=== WORK INSTRUCTIONS ===
Transcribe the full listing without changing a word, and omit its pictures.

=== DATASET SECTION ===
┄┄┄┄┄┄

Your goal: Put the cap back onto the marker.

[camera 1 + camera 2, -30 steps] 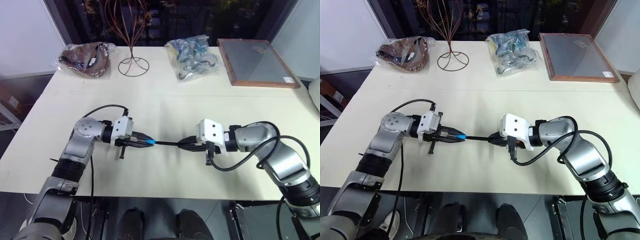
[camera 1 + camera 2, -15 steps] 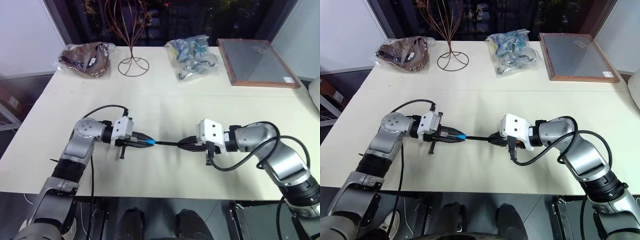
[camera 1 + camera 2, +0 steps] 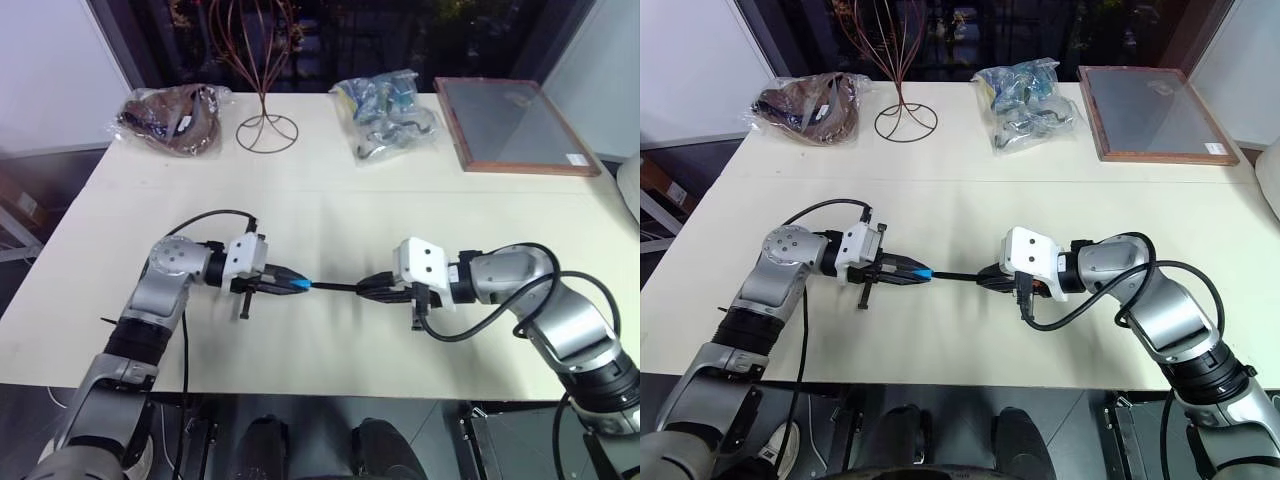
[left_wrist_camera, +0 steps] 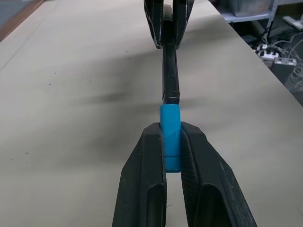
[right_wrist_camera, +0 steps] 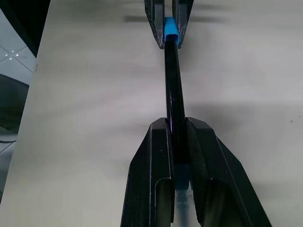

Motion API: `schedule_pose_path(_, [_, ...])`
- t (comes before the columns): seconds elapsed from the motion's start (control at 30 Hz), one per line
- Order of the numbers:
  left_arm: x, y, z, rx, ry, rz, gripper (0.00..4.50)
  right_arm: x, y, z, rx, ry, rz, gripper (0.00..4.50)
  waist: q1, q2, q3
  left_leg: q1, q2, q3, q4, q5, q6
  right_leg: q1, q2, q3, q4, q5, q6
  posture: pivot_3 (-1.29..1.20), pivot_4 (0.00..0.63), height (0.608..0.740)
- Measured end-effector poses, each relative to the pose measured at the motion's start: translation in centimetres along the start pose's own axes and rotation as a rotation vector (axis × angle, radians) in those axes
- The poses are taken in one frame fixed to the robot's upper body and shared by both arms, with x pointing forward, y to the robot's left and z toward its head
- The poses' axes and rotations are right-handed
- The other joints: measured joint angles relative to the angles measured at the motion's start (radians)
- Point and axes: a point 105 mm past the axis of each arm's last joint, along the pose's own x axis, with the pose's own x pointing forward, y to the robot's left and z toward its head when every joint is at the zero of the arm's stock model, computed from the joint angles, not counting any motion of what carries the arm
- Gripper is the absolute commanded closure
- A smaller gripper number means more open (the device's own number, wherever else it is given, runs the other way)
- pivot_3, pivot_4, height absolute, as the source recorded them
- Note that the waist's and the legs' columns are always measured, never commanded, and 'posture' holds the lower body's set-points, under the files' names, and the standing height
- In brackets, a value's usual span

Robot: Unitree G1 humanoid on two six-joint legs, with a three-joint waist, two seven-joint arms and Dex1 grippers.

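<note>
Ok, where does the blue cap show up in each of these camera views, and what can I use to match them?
Left eye view: the cap sits left of centre, at the left claw tips.
Right eye view: left of centre, same spot.
Left wrist view: centre, between the black fingers.
Right wrist view: top centre.
Shared landmark: the marker, running from the cap to the right claw.

place: lab or workroom | cues: plain cream table (image 3: 330, 215), bagged parts (image 3: 388, 115), dark windows
</note>
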Motion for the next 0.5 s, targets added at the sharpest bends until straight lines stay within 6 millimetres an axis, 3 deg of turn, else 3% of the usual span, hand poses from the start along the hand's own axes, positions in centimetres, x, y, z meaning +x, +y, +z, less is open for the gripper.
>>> schedule_pose_path(0.5, [0.11, 0.23, 0.02, -0.018, 0.061, -0.05, 4.47, 0.48, -0.72, 0.11, -0.089, 0.043, 0.002, 4.5, -0.001, 0.0, 0.0, 0.0, 0.0, 0.0, 0.0, 0.0, 0.0, 0.0, 0.0, 0.0, 0.0, 0.0, 0.0, 0.0, 0.15, 0.74])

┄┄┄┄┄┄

=== WRITTEN ANSWER ===
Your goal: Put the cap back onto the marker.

[camera 1 + camera 2, -30 steps] 
[camera 1 + camera 2, -15 steps] 
[camera 1 + camera 2, +0 steps] 
[left_wrist_camera, +0 steps] 
[right_wrist_camera, +0 steps] 

Motion API: `schedule_pose_path(_, [_, ...])`
- t (comes before the columns): seconds elapsed from the motion's start (control at 30 Hz), one per line
- Order of the numbers:
  left_arm: x, y, z, rx, ry, rz, gripper (0.00..4.50)
  right_arm: x, y, z, rx, ry, rz, gripper (0.00..4.50)
  waist: q1, q2, q3
  left_leg: q1, q2, q3, q4, q5, q6
  right_leg: q1, q2, q3, q4, q5, q6
  posture: pivot_3 (-1.29..1.20), pivot_4 (0.00..0.63), height (0.608..0.740)
- Measured end-effector poses, each relative to the pose measured at the motion's start: translation in centimetres along the start pose's own axes and rotation as a rotation vector (axis × angle, radians) in those axes
- The poses are taken in one frame fixed to the robot's upper body and shared by both arms, with x pointing forward, y to the robot's left and z toward its head
- The poses' axes and rotations are right-handed
- The other joints: measured joint angles relative to the angles measured at the motion's start (radians)
- Point and axes: a point 105 mm past the axis of each arm's last joint, along the pose's own x axis, with the pose's own x pointing forward, y to the robot's left and z toward its head when every joint is at the zero of the arm's stock model, computed from the joint angles, not counting any motion of what carries the arm
- Gripper is the absolute commanded closure
- A smaller gripper number means more open (the device's own number, wherever else it is given, runs the other way)
- pivot_3, pivot_4, height absolute, as the source recorded them
- Note that the waist's and the legs' columns are always measured, never commanded, and 'posture' holds the lower body's set-points, under the files' names, and the standing height
- In brackets, a value's usual span

Robot: Unitree G1 humanoid on two six-joint legs, with a three-joint waist, two seven-joint arms and Dex1 grippers.

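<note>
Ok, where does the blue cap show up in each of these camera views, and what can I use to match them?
Left eye view: the cap sits left of centre, at the left claw tips.
Right eye view: left of centre, same spot.
Left wrist view: centre, between the black fingers.
Right wrist view: top centre.
Shared landmark: the marker, running from the cap to the right claw.

place: lab or workroom | cues: plain cream table (image 3: 330, 215), bagged parts (image 3: 388, 115), dark windows
</note>
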Motion for the next 0.5 s, targets added at the sharpest bends until straight lines stay within 6 millimetres an axis, 3 deg of turn, else 3% of the usual span, hand poses from the start along the hand's own axes, positions in centimetres, x, y, z meaning +x, +y, +z, less is open for the gripper.
>>> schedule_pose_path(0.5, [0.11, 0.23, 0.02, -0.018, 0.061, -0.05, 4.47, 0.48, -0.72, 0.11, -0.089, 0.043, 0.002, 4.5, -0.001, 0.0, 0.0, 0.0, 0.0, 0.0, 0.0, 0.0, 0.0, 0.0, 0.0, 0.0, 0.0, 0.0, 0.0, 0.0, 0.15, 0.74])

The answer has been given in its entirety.